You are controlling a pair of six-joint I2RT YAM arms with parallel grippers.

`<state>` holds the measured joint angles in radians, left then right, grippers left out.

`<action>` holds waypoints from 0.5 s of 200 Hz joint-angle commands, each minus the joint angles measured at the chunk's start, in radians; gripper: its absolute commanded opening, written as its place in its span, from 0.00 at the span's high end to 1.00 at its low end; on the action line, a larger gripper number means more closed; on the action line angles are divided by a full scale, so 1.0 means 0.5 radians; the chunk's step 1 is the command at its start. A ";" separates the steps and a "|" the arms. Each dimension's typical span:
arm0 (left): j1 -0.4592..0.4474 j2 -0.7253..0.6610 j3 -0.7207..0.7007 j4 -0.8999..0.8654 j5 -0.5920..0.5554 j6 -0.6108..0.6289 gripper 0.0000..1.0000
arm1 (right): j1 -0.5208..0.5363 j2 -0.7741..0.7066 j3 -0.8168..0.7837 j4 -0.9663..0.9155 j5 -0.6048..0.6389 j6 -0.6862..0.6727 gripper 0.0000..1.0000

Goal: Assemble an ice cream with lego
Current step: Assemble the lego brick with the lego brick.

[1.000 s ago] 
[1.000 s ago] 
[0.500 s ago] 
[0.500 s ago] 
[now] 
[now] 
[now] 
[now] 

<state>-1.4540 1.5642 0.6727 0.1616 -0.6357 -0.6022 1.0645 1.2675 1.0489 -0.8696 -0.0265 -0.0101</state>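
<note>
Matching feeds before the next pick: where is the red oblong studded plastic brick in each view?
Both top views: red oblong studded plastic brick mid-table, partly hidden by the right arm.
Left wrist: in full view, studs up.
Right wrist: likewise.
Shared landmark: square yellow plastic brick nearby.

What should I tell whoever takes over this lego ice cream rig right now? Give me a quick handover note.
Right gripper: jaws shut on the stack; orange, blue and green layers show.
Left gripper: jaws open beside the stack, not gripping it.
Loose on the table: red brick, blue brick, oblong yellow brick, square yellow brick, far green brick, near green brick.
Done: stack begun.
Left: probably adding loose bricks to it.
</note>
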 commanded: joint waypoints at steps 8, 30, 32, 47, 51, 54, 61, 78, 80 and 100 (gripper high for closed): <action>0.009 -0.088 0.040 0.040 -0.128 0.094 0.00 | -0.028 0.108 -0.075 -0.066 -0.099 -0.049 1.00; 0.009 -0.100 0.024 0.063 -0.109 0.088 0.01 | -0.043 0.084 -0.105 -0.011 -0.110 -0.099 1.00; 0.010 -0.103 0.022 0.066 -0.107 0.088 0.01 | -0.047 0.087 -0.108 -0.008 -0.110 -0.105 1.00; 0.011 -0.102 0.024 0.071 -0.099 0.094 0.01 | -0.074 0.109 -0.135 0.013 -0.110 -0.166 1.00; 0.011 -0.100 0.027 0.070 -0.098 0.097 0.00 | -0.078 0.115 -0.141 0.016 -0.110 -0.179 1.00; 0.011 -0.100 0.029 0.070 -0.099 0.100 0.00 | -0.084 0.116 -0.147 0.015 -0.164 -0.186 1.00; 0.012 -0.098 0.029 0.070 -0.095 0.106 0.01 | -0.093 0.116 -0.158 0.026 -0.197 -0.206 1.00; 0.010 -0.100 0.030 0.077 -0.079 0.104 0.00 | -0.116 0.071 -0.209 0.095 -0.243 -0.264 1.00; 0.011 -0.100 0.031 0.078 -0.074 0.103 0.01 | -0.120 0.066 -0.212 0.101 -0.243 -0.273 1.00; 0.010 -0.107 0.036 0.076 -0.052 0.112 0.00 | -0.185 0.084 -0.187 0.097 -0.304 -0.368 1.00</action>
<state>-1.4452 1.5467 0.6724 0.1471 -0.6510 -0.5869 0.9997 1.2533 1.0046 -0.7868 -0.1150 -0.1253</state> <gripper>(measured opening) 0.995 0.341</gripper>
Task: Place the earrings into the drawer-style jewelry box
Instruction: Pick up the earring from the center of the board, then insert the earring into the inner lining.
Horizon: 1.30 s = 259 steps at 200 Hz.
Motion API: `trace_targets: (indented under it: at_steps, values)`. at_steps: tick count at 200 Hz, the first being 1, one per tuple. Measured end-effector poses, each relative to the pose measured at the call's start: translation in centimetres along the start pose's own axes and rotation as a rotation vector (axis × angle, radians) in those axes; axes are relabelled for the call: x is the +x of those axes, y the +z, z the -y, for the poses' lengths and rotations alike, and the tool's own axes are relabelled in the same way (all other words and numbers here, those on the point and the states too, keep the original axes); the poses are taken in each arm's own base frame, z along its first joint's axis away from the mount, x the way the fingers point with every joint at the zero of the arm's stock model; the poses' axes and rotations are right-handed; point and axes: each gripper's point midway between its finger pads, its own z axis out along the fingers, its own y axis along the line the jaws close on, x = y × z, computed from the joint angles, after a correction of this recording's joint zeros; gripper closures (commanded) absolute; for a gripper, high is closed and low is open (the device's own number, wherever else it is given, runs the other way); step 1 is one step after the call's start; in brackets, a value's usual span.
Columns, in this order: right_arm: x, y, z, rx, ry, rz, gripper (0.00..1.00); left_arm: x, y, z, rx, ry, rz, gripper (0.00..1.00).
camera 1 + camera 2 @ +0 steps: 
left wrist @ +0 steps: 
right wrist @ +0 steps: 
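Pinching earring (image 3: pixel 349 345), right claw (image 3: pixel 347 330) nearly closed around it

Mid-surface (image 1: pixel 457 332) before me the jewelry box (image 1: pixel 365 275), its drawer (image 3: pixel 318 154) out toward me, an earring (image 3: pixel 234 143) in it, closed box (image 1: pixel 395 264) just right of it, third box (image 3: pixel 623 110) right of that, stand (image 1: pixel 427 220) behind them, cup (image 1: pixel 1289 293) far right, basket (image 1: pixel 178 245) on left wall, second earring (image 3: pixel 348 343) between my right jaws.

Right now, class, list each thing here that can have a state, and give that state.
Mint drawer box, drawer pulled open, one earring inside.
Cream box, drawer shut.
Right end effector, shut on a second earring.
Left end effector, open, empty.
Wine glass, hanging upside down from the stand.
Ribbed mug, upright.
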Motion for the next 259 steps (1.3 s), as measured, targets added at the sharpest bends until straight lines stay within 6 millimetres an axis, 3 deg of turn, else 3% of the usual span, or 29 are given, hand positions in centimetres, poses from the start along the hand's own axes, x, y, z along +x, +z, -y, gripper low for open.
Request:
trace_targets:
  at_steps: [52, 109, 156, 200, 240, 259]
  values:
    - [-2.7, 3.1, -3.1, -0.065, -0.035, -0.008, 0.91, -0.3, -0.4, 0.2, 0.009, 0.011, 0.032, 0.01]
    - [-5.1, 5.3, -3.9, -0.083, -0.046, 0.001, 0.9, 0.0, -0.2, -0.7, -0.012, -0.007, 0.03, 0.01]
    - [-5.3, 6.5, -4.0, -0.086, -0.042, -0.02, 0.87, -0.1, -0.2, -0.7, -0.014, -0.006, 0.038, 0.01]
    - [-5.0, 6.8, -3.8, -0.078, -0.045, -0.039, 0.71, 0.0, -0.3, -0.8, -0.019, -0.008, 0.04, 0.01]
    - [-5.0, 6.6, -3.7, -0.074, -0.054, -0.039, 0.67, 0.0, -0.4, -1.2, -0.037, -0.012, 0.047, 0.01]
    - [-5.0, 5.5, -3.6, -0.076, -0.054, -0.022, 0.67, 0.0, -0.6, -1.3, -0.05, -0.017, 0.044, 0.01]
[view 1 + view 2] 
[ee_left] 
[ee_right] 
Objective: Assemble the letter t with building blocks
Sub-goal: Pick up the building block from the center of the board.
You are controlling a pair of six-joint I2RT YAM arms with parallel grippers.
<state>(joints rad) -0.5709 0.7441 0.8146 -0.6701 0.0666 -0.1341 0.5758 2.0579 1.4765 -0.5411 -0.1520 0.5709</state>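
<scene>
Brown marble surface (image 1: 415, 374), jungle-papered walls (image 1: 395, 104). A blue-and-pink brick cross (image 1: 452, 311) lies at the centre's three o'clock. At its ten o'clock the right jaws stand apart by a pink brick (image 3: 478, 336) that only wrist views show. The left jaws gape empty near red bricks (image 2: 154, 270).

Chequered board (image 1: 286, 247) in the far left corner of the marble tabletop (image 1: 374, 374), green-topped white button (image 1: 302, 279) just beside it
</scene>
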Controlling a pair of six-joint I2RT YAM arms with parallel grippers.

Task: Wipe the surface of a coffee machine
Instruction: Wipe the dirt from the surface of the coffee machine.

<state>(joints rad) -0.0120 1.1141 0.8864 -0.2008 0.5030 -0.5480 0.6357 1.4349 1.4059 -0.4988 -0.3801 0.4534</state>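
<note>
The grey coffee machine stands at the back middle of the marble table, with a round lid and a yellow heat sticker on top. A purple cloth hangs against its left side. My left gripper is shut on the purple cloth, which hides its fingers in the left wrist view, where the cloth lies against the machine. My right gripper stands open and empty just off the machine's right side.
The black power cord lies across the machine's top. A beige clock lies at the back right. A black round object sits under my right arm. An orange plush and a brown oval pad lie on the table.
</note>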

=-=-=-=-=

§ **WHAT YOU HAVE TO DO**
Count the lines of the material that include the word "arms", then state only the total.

§ **ANSWER SECTION**
4